I don’t entirely disagree with our Pete Wehner who wrote earlier today to second George Will’s suggestion in the Washington Post that Jeb Bush “deserves a respectful hearing from the Republican nominating electorate” in 2016. As Will notes, Bush brings many sterling qualities to the table for the GOP in terms of a potential president. He had a great record as reform-minded governor of Florida, can appeal to Hispanic voters and has serious positions on issues like education and immigration that deserve support. The only flaw in Bush’s makeup the veteran columnist can see is that he has become too closely associated with the “Republican Party’s most powerful insiders and financiers” who “have begun a behind-the-scenes campaign to draft” the son and brother of two of our past presidents, in no small measure because of the perceived collapse of the Chris Christie boomlet after Bridgegate.

Pete wants all the big names thinking about the presidency to run. That would create a GOP nominating process that will not only foster a clarifying and healthy debate on all the issues but also help sort out the candidates in a way that will test and weed out those who haven’t got what it takes to successfully challenge Hillary Clinton or whomever it is the Democrats nominate in 2016. That should make sense to everybody, whether or not they are Republicans, since the person who takes the oath of office in January 2017 needs to be up to the daunting task of leading our nation.

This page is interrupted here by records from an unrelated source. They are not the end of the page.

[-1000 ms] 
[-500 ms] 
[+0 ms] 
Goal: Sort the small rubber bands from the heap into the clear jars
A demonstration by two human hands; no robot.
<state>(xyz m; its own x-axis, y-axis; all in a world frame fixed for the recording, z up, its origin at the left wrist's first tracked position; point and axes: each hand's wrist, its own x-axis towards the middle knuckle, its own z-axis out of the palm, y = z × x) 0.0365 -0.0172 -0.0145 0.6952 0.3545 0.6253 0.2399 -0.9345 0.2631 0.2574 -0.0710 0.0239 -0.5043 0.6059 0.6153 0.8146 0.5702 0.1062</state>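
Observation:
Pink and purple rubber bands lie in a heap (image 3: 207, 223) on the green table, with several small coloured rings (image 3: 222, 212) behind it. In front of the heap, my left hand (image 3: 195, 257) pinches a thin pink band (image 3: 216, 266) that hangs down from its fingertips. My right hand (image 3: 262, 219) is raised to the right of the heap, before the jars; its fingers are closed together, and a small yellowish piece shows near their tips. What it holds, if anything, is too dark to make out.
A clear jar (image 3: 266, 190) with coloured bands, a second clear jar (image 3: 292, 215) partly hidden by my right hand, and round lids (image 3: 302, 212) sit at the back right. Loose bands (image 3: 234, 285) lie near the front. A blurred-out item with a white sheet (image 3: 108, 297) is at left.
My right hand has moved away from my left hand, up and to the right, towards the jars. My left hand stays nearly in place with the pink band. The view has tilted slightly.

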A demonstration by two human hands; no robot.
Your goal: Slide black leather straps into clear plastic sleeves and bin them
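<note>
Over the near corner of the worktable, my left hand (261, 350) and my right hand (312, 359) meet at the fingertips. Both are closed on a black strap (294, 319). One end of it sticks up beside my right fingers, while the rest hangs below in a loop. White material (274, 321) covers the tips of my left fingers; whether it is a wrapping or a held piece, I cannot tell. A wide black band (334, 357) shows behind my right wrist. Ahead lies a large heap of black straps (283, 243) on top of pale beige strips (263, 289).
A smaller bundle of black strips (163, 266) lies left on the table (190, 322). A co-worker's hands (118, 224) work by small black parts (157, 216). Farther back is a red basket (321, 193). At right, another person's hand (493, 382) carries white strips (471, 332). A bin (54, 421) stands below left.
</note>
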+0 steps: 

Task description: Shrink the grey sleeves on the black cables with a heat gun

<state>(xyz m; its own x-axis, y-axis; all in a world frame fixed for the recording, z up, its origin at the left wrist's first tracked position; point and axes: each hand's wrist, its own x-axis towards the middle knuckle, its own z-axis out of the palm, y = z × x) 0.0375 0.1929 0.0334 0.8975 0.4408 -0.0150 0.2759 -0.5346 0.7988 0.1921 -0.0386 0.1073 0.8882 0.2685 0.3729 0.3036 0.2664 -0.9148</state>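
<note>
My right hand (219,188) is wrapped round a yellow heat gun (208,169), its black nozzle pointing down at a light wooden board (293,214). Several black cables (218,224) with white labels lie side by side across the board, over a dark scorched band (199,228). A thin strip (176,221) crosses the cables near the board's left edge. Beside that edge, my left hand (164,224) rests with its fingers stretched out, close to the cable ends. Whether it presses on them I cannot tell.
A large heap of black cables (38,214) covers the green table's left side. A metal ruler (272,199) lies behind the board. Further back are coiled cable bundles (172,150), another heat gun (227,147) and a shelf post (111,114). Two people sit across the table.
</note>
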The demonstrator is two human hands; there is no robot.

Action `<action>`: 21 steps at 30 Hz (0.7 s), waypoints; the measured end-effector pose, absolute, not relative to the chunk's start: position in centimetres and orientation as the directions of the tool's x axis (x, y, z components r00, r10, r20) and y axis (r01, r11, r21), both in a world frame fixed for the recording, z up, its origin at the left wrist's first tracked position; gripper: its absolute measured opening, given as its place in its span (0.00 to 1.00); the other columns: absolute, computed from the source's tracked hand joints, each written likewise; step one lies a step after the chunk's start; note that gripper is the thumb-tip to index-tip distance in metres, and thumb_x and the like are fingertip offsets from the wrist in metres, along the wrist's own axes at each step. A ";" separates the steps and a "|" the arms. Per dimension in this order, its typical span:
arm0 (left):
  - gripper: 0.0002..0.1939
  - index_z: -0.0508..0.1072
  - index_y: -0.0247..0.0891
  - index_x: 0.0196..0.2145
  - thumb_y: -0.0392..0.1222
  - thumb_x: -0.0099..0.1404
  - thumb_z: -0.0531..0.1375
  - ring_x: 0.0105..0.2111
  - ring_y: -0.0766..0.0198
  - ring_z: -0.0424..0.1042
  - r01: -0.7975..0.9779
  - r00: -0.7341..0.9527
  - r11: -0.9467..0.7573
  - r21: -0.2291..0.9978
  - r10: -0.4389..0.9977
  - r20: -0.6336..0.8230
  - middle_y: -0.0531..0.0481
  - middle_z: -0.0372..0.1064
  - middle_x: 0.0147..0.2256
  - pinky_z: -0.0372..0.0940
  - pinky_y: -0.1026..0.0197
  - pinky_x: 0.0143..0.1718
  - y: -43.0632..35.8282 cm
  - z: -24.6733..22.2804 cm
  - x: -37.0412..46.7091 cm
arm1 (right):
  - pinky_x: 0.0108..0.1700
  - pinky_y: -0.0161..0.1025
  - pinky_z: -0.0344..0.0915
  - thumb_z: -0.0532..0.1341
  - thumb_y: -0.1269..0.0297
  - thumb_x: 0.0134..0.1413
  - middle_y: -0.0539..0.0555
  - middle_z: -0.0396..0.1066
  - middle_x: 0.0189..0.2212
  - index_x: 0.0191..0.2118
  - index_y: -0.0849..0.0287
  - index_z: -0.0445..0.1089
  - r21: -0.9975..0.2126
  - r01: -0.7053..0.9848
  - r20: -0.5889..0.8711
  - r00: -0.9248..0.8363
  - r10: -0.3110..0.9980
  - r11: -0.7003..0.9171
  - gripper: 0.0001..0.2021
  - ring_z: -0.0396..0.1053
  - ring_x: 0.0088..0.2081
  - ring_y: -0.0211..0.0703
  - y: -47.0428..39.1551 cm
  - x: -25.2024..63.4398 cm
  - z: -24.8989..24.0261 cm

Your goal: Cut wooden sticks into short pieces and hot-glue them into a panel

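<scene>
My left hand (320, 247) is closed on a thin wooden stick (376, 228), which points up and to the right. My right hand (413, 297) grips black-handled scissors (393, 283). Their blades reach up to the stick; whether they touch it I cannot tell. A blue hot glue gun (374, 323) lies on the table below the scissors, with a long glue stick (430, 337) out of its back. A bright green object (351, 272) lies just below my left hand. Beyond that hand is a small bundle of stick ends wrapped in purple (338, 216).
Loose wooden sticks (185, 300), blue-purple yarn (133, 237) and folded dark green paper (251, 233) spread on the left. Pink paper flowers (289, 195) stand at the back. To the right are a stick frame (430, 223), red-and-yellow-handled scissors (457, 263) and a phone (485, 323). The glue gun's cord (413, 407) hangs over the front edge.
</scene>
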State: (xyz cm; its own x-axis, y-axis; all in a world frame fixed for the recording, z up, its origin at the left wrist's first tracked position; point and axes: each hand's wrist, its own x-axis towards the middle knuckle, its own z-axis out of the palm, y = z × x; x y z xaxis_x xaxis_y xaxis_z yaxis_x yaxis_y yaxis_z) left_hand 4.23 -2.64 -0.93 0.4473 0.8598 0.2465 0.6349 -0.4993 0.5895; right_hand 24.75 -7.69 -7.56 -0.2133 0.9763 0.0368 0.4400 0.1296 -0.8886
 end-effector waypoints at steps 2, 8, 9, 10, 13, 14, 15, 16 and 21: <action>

But the greatest obstacle to Jeb Bush becoming our 45th president isn’t a backlash from the Tea Party against the Republican establishment. It’s his last name, a factor that Pete omits from an otherwise convincing summary of the discussion on this topic. Though Jeb’s manifest talents ought to earn him consideration in his own right, the dismaying prospect of the next presidential election featuring representatives of the same families that faced off in 1992 is something that must be taken into consideration.

A few years ago, any talk about Jeb Bush running might have been dismissed because of the beating his brother took in the last years of his presidency as a hurricane, two wars and finally a financial collapse seemed to brand him as a failure in the eyes of most of the press if not all of the public. But the reputation of both of the Bushes has rightly gone up in the last year or two, partly as a result of a healthy reevaluation of both presidencies and the realization that Bush 43’s successor didn’t quite turn out to be the messiah of hope and change that his supporters and press cheerleaders thought he was.

But that doesn’t mean that the Republicans need to throw away a key advantage heading into the 2016 race that Democrats are handing them by nominating Hillary Clinton. Assuming that she runs, her main rationale will be the prospect of electing our first female president. But her campaign will also mean bringing the Clintons, and their baggage (as well as the obvious strengths of the 42nd president, her husband Bill) back into the center ring of our political circus. With so many fresh, able faces on their very deep bench, nominating another Bush presents the dispiriting prospect of two parties that are stuck recycling members of the same families as if America were a Central American banana republic. It also means the GOP will be just as handicapped by this as the Democrats.

Last year, I chimed in to support Jeb’s mother when she aptly pointed out that we’ve “had enough Bushes.” An even more thoughtful take on the same question came this week from political scientist Larry Sabato who, while acknowledging that political dynasties are not anything new in American politics, still pointed out in Politico their shortcomings:

What kind of signal does it send to the world when the United States, which recommends its democratic system to other nations, looks increasingly like an oligarchy, where a handful of presumptive, dominant families pass power back and forth like a baton in a relay race? The growing concentration of wealth and celebrity in a tiny slice of the population may make dynasty even more of a fixture in our future politics than our past.

If Republicans wind up nominating Jeb, they will, as both George Will and Pete Wehner argue, get a man ready to be president. But, like Sabato, I’m still wondering how it is that “with approximately 152 million American citizens over 35 and eligible to serve as president, why do we keep coming down to the same old names?” I suspect we’re not the only ones who are asking that question.